Mexican children get helping hand
It’s got all the makings of a movie plot line. A couple visiting a foreign country fall in love with the place they are staying.
They plan to spend more time there, so they begin to learn more about the people in the small town nearby.
They become involved with local schoolchildren and set about providing some of the educational tools the students are so lacking.
This story is about Dale and Lynda Lyster, retired Calgary teachers who have become personally involved with giving a helping hand to the schoolchildren of Barron, Mexico.
Although the students want to learn, they have been held back by the lack of educational fundamentals — things Canadian kids take for granted, like computers, library books and blackboards.
The Lysters are part of a movement called the Friends of Barron.
The couple bought a condo at Estrella Del Mar resort in 2003 and developed a fractional ownership arrangement with six friends so they could go to Mexico twice a year for a month at a time.
Since then, they have purchased a second condo and have staked their claim to a building site on the Robert Trent Jones, Jr., golf course that is part of the resort, with an eye to using it as a retirement residence.
In 2006, the Lysters were exploring Barron — a town of 3,000 which has always had a close connection with Estrella because many of the staff at the resort’s golf course, restaurant, grounds and housekeeping services come from there.
The little town has a bakery, small stores, a cantina, restaurant, ball diamond and three schools.
It was on one of these side trips that the Lysters stopped in at the elementary school to see if there was an opportunity to volunteer.
At their first tour of the school, the language barrier was immediately apparent.
Neither the principal or teachers spoke English and the Lysters didn’t know Spanish.
It was also obvious the school needed help.
“We were sad to see the poor condition of the tables, chairs and desks and the poor quality of the blackboards that had been painted with blackboard paint so often, you could no longer see the chalk,” says Dale. “The students, dressed in their navy pants and skirts with white shirts, were ready to learn, but there were no books in the classrooms, no art supplies and very few resources.”
When asked about computers, the principal proudly showed the couple four outdated machines in a room the size of a closet where three children sat on old metal benches, fascinated by what was happening on the screen. There was no Internet connection. The teacher only had access to a couple of reading and writing programs.
“In another closet space was the library,” says Dale.

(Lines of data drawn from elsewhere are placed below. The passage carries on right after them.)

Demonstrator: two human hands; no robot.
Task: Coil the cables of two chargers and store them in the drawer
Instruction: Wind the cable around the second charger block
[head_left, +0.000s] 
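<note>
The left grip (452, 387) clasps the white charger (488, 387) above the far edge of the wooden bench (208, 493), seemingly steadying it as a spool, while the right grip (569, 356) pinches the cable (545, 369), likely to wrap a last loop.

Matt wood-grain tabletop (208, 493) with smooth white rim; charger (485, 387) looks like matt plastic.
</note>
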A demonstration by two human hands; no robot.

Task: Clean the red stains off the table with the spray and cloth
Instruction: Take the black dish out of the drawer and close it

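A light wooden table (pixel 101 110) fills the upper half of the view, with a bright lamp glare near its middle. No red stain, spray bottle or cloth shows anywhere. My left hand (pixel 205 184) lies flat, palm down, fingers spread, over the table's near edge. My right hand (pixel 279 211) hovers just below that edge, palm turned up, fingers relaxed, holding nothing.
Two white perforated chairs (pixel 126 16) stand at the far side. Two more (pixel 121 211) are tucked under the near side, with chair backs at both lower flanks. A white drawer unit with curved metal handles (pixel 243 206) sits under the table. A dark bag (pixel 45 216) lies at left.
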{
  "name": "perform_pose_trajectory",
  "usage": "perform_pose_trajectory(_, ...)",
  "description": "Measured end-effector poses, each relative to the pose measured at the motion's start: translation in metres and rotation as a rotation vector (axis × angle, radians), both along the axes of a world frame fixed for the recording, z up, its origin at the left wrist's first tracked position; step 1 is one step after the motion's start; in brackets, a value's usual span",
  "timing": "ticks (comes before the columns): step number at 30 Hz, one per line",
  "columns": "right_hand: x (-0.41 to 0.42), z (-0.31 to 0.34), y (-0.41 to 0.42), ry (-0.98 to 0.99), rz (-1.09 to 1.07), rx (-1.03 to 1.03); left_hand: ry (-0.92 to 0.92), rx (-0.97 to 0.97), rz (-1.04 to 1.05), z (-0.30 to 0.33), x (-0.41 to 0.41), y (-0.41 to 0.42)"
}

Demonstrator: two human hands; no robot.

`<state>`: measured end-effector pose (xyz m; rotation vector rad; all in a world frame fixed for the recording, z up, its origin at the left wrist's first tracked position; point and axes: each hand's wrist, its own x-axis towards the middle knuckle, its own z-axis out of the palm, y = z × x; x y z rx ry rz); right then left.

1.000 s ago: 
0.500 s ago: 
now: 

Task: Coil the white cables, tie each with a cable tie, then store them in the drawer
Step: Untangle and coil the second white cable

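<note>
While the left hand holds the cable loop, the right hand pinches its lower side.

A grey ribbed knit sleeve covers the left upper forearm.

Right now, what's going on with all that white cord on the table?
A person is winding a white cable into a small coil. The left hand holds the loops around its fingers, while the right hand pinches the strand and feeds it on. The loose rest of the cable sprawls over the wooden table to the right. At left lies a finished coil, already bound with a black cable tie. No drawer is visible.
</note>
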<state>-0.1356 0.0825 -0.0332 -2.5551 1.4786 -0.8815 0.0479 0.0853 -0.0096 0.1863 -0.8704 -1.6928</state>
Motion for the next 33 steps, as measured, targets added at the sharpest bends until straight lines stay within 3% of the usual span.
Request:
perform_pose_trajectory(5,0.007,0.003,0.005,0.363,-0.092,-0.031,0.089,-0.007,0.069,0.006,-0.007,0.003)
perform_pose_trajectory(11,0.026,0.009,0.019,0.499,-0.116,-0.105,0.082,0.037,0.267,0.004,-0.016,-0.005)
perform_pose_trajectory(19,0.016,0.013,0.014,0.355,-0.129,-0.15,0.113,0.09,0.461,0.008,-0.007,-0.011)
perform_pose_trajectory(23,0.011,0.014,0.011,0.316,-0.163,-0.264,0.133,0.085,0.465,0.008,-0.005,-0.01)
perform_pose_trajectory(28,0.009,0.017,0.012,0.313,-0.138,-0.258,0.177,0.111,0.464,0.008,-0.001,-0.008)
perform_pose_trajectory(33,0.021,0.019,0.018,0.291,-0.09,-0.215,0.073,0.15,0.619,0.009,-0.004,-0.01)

“About 100 Spanish books were imprisoned in boxes sitting on the floor. There were no bookshelves for the books and the children were not allowed to use the books as the school had no way of tracking them.”
The Lysters became determined to help the town’s 300 or so children.
On Valentine’s Day in 2007, the couple held the first of many meetings with the principals of the kindergarten, elementary and secondary schools, who were joined by an interpreter and the town’s mayor.
“Wish lists were generated from the school staffs and principals and that was the beginning of an amazing journey over the next three years that has culminated in wiring an empty classroom and equipping it with 30 computers and restoring a dilapidated classroom into a beautiful new little library,” says Dale.
Through the financial support of Pat Butler — the president of Club Acquisition Co. which developed Estralla Del Mar — his staff and the generous Americans and Canadians from the condo complex, the Lysters started a fundraising program for the schools that continues today through the Friends of Barron.
The charity’s focus in 2011 will be on the creation of more scholarships for deserving Grade 9 students to attend high school in Mazatlan — and the building of a computer lab for the 100 grade 7, 8 and 9 students who have only three computers in the entire school.
“Lynda and I believe that providing an excellent education is the best way to change the future of the young students who live in Barron,” says Dale. “Education can open doors to a better standard of living and employment for Mexico’s bright young students.”
Condo buyers and retired Calgary schoolteachers Dale and Linda Lyster.